Only one stretch of the records below should be repeated. It starts with the line containing "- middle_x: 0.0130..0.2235" and goes on through the line containing "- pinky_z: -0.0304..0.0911", exactly as written.
Provided data Block Start
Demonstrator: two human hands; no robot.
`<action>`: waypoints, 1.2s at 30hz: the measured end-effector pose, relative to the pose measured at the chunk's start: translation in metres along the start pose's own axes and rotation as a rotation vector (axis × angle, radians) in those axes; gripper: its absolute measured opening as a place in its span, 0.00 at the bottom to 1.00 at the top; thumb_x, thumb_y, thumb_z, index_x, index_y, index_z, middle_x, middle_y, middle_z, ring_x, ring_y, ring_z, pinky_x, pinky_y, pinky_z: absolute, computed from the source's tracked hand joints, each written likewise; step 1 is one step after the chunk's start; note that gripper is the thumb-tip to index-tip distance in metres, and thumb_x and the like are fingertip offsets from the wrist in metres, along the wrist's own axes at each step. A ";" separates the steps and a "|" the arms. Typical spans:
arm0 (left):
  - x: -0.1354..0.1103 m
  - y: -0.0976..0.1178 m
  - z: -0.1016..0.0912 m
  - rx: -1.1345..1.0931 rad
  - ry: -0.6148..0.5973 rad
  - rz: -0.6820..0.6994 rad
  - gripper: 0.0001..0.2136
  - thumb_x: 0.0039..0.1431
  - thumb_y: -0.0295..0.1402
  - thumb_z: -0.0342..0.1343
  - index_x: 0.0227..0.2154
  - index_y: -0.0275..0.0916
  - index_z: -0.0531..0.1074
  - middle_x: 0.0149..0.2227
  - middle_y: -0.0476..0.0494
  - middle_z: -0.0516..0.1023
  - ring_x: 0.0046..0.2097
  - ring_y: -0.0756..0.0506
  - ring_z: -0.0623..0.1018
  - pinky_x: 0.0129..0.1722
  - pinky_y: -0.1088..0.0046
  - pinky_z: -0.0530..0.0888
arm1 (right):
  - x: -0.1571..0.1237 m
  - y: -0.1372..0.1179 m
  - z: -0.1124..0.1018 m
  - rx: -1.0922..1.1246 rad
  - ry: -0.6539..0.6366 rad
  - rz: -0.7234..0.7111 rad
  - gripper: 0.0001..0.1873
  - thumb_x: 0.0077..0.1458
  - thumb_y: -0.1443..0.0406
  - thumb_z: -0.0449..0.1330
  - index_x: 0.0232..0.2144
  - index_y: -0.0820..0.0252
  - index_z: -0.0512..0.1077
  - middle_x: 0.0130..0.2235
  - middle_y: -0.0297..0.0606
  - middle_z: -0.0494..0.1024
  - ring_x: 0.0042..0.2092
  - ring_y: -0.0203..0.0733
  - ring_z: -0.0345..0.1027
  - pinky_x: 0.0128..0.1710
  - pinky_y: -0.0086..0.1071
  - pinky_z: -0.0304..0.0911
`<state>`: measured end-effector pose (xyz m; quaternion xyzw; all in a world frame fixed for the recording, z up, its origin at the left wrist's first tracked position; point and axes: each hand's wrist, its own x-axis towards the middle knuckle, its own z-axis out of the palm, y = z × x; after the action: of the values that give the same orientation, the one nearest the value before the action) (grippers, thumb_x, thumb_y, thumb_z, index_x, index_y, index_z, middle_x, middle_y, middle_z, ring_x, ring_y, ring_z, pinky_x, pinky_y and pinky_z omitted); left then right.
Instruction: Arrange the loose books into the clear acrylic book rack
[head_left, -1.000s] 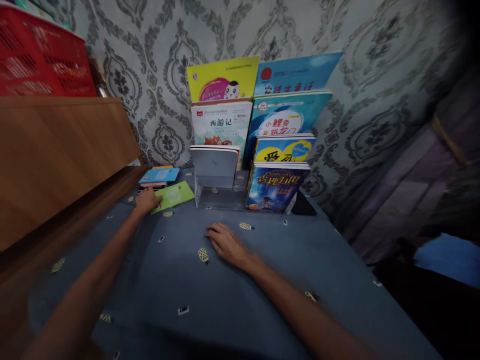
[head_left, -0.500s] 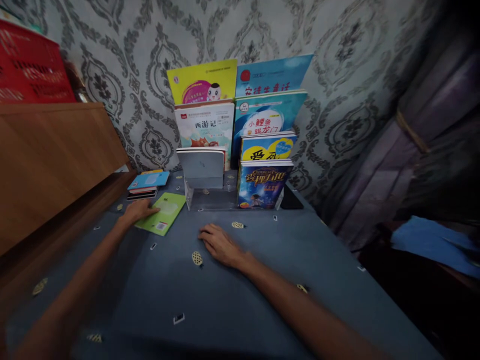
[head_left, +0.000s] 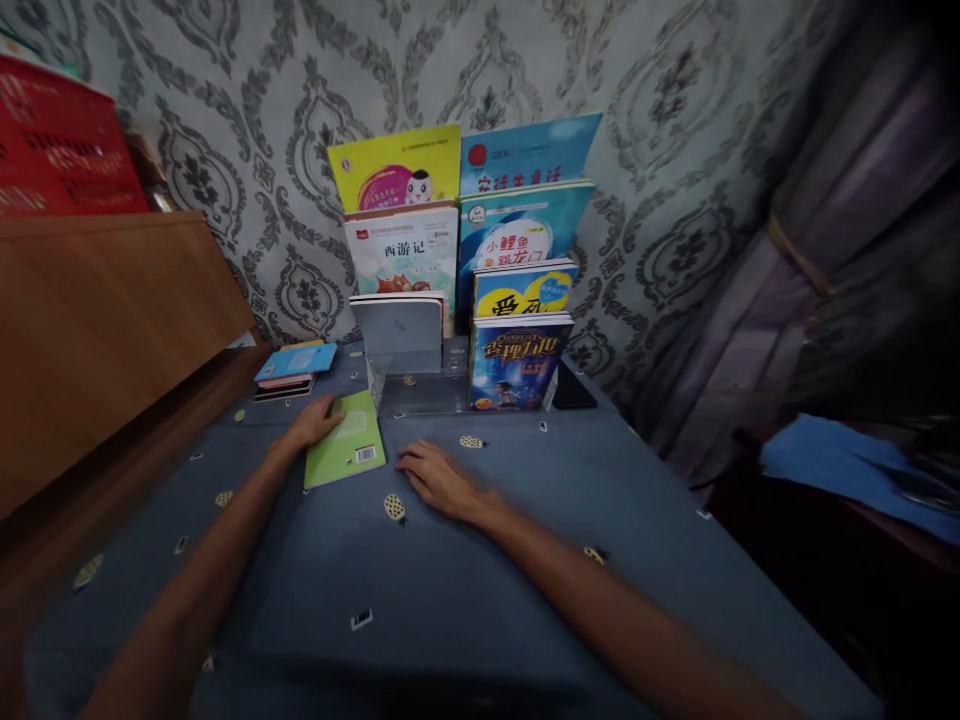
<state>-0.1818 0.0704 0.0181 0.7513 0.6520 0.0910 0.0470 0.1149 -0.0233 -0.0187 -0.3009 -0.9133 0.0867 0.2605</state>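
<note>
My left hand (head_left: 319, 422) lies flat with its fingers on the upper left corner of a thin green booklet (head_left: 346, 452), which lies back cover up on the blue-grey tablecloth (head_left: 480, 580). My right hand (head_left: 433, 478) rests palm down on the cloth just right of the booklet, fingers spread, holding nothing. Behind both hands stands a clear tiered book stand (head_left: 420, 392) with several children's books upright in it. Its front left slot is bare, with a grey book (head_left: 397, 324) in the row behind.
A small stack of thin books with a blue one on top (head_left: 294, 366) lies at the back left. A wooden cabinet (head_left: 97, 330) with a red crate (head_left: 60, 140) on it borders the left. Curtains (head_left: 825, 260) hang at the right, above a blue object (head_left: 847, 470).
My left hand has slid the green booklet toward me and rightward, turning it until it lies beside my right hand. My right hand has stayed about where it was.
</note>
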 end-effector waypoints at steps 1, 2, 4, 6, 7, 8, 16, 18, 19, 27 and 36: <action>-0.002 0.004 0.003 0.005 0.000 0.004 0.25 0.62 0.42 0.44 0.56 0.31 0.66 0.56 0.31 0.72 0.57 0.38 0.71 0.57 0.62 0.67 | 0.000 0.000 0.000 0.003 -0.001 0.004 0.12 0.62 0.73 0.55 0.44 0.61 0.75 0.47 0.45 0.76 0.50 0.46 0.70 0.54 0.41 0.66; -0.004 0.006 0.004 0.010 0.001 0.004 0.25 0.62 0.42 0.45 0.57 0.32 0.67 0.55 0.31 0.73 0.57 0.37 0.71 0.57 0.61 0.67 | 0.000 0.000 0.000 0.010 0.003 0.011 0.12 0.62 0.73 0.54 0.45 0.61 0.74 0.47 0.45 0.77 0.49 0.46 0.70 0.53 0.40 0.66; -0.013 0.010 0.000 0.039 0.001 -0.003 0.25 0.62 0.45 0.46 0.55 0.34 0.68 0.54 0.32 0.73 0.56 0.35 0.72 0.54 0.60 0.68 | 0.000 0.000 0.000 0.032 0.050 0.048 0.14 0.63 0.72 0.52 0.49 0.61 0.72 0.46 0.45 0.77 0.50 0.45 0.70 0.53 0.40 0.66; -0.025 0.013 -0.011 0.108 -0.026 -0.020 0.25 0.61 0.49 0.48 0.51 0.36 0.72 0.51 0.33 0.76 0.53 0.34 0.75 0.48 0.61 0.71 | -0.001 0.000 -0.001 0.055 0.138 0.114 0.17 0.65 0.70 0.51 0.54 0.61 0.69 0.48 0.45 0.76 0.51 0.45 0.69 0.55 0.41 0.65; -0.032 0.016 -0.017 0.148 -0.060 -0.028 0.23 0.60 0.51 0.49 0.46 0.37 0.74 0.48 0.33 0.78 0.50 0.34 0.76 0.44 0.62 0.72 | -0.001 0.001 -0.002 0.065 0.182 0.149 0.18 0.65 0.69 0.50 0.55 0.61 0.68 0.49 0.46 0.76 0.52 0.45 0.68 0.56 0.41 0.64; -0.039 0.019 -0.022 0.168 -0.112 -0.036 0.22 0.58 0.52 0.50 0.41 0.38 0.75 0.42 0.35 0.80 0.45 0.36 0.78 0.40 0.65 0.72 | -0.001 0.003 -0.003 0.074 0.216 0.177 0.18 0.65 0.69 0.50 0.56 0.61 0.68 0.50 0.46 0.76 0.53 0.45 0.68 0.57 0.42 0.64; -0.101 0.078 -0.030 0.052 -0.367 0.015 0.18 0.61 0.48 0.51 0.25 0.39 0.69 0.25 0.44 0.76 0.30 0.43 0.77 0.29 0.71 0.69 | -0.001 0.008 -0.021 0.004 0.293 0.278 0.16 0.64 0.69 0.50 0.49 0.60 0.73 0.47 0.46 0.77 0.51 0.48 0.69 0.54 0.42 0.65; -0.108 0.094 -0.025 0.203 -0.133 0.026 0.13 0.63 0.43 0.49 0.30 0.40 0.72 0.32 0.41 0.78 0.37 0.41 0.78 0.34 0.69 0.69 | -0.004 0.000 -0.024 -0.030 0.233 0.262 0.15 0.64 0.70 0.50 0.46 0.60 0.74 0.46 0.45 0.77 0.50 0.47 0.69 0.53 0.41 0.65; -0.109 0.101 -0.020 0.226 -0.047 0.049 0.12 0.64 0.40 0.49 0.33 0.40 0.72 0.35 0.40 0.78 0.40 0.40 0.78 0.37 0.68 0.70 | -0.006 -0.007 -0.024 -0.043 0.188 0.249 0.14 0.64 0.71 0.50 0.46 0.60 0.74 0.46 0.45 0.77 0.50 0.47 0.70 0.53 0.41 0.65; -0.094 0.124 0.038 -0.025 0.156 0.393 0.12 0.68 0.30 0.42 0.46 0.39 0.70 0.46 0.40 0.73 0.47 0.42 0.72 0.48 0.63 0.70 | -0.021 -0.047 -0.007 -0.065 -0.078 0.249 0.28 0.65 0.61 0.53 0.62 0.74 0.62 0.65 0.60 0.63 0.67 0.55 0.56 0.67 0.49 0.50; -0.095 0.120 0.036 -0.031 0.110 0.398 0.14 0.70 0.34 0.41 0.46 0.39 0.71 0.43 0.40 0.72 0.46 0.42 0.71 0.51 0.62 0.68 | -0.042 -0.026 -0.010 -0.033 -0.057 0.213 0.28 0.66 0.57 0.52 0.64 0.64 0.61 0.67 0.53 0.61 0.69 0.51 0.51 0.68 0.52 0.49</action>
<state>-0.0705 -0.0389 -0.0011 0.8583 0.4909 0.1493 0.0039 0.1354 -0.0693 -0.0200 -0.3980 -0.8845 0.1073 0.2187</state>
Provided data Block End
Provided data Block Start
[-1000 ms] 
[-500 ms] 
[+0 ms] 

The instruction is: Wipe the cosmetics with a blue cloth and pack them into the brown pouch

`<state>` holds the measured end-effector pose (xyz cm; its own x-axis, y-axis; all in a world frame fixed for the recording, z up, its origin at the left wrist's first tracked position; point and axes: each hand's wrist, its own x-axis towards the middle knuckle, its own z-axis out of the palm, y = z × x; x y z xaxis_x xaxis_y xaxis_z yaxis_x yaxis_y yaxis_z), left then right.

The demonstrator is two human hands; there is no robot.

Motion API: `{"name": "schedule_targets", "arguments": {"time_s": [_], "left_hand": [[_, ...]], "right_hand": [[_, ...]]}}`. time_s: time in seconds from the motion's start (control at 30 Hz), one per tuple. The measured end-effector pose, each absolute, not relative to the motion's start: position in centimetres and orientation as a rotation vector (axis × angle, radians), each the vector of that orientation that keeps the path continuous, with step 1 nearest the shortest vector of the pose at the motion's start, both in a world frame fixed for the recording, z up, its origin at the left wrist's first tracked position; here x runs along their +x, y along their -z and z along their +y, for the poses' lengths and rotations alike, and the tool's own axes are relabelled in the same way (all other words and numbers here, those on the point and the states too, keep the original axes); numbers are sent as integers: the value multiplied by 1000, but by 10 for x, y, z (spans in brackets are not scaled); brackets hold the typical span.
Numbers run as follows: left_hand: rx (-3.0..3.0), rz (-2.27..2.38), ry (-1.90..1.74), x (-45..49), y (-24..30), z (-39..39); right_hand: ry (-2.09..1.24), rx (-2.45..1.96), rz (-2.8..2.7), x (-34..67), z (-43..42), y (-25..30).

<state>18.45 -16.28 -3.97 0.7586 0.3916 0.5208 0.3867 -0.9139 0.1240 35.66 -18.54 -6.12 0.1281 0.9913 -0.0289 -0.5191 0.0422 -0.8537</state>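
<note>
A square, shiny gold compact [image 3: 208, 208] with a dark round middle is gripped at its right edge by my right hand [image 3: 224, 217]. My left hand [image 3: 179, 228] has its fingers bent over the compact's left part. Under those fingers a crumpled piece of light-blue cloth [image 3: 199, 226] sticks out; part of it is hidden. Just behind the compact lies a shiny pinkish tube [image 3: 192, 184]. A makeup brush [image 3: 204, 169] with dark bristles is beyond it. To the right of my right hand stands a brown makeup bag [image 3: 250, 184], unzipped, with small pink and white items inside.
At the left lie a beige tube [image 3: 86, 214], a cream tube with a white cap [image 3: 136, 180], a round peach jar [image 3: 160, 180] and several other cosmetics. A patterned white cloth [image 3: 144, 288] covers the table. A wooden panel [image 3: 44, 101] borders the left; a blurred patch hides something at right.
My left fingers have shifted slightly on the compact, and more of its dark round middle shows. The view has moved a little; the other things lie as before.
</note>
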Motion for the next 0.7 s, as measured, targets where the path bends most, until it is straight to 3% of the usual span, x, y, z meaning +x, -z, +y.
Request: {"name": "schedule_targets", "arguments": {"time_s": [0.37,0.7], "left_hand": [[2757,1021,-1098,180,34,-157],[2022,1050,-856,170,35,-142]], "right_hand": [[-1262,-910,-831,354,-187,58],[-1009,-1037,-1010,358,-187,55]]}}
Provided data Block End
Response area:
  - middle_x: 0.0130..0.2235
  - middle_y: -0.0297..0.0606
  - middle_z: -0.0494..0.1024
  - ring_x: 0.0042..0.2092
  - ring_y: -0.0203..0.0733
  - ring_z: -0.0345..0.1027
  - pinky_x: 0.0128..0.1710
  - pinky_y: -0.0086..0.1071
  - pinky_z: -0.0304..0.0911

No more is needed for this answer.